Partai Bulan Bintang nyaris saja tidak melaju ke kontestasi Pemilu 2019. Tapi kemudian setelah melalui proses banding yang panjang, Yusril Ihza Mahendra berhasil membawa partainya lolos dan melenggang ke kontestasi. Total dana yang diterima adalah Rp 117.857.534.724, dan pengeluarannya Rp 117.756.600.000

11. Berkarya, 107 miliaran

dana kampanye
Kampanye Partai Berkarya. (Instagram/@berkaryaid)

Partai Tommy Soeharto, yang merupakan putra mantan penguasa Orde Baru ini berhasil masuk ke Pemilu 2019. Di debutnya saat pemilu ini, Tommy justru mencalonkan diri sebagai caleg di Papua. Tommy dan partainya Berkarya, berhasil mendapatkan penerimaan dana kampanye senilai Rp 107.164.300.058 dengan pengeluaran Rp 107.159.300.058.

12. PSI, Rp 84 miliaran

dana kampanye
Ketua Partai PSI, Grance Natalie. (Instagram/@PSI_id)

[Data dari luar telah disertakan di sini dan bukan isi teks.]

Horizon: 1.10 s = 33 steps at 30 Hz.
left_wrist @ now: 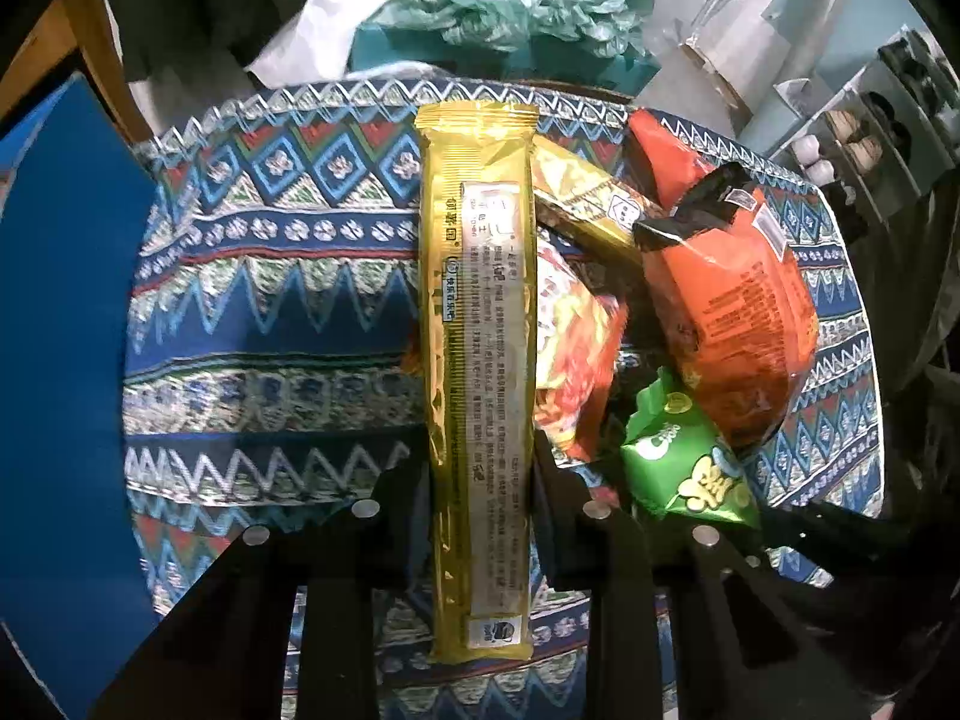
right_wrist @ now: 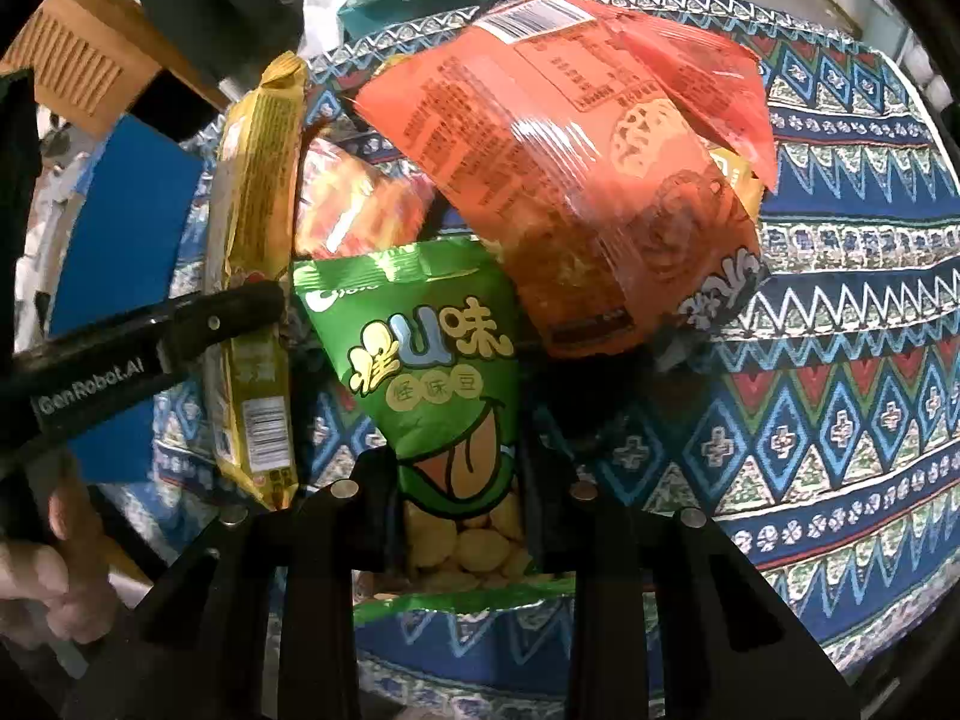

Pemilu 2019 ini merupakan debut PSI di kontestasi demokrasi lima tahunan. Partai yang merepresentasikan anak muda ini mendapat dana kampanye yang lumayan besar. Penerimaan dana kampanyenya sebesar Rp 84.660.186.785, sementara pengeluarannya adalah Rp 84.657.844.428.

13. PPP, Rp 76 miliaran

dana kampanye
Kampanye PPP. (Instagram/@dpp.ppp)

Partai sebesar PPP ternyata hanya mengeluarkan dana kampanye yang tergolong sedikit ketimbang partai-partai besar lainnya. Hal ini mungkin bisa saja disebabkan oleh masalah perpecahan internal yang gak selesai-selesai hingga kini. PPP dalam Pemilu 2019 ini mendapatkan dana sebesar Rp 76.551.752.526, dan pengeluarannya juga memiliki besaran yang sama dengan penerimaan.

14. Hanura, Rp 49 miliaran  

dana kampanye
Partai Hanura. (Instagram/@dpp_hanura)

Hanura, memperoleh penerimaan dana untuk kampanye memenangkan Jokowi-Ma’ruf Amin dan caleg-calegnya di daerah sebesar Rp 49.498.116.814. Sementara pengeluarannya sebesar Rp 49.485.201.423.

15. PKPI, Rp 6 miliaran

dana kampanye
Ketua Umum PKPI, Diaz Hendropriyono. (Instagram/@pkpi_id)

Penerimaan PKPI sebesar Rp 6.291.747.254. PKPI pun pada pemilu tahun ini resmi mendukung koalisi Joko Widodo – Ma’ruf Amin. Mereka pun menggelontorkan dana sebesar Rp 6.289.666.567 untuk memenangkan pasangan itu.

16. Garuda, Rp 3 miliaran  

dana kampanye
Banner kampanye Partai Garuda. (Instagram/@partaigaruda)

Garuda juga merupakan partai baru yang mengikuti kontestasi Pemilu 2019. Di debut perdananya ini, mereka memperoleh dana sebesar Rp 3.475.515.041. Sementara dana kampanye yang mereka gelontorkan sebesar Rp 3.361.424.903. (Editor: Ruben Setiawan)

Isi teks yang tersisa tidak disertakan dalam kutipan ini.